What is the difference between FRS 102 and FRS 102 S1A

The difference between FRS102 and FRS 102 Section 1A, is that with FRS102 Section 1A there are fewer disclosures and primary statements are required compared to FRS 102. With FRS102 there are more tasks and additional items to be completed. The following are a few examples of the differences between the two:

1. Primary statement


2. Disclosure

3. Accounting treatment

FRS 102 Section 1A provides reduced disclosures for small entities that meet the conditions specified below and therefore do not have to follow the detailed disclosures specified in Sections 4 to 35 of FRS 102.

What type of entities can apply?

  • LLPS that are not excluded from the small LLPs regimes;
  • Companies that are not excluded from the small companies regime
  • Other unincorporated entities that qualify as small

When can an entity qualify as small?

  • 2 or more of the thresholds are met in the current financial year;
  • 2 or more of the thresholds in the previous financial year (if the company is not newly incorporated).
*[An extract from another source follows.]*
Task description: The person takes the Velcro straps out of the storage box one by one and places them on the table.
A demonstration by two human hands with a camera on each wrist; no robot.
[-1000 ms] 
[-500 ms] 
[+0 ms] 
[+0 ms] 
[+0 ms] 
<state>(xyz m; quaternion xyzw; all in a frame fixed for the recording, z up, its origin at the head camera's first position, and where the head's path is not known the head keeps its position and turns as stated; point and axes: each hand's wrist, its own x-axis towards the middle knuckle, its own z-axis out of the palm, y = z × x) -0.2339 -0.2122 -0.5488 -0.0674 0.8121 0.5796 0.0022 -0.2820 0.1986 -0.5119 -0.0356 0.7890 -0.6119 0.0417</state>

  • Annual turnover < €12m
  • Balance Sheet total <€6m
  • Average number of employees <50

If you choose to report under FRS 102 Section 1A you can: 

  • Retain the ability to omit the profit and loss account and directors’ report when filing accounts at the Registrar (this does not apply to charitable entities).
  • Reduce the volume of disclosure notes in your accounts compared to applying all the disclosure requirements of FRS 102; and
  • Prepare abridged accounts as your statutory accounts (if all members agree).
As well as that parent companies of small groups continue to be exempt from the consolidation requirement and, together with their subsidiaries, may also be eligible to apply reduced disclosure options under FRS 102, the latter being an alternative to section 1A. However, directors will still have to comply with the Companies Act and show a true and far view of the company’s assets, liabilities, financial position, and performance. You will, therefore, need to include all relevant disclosure notes.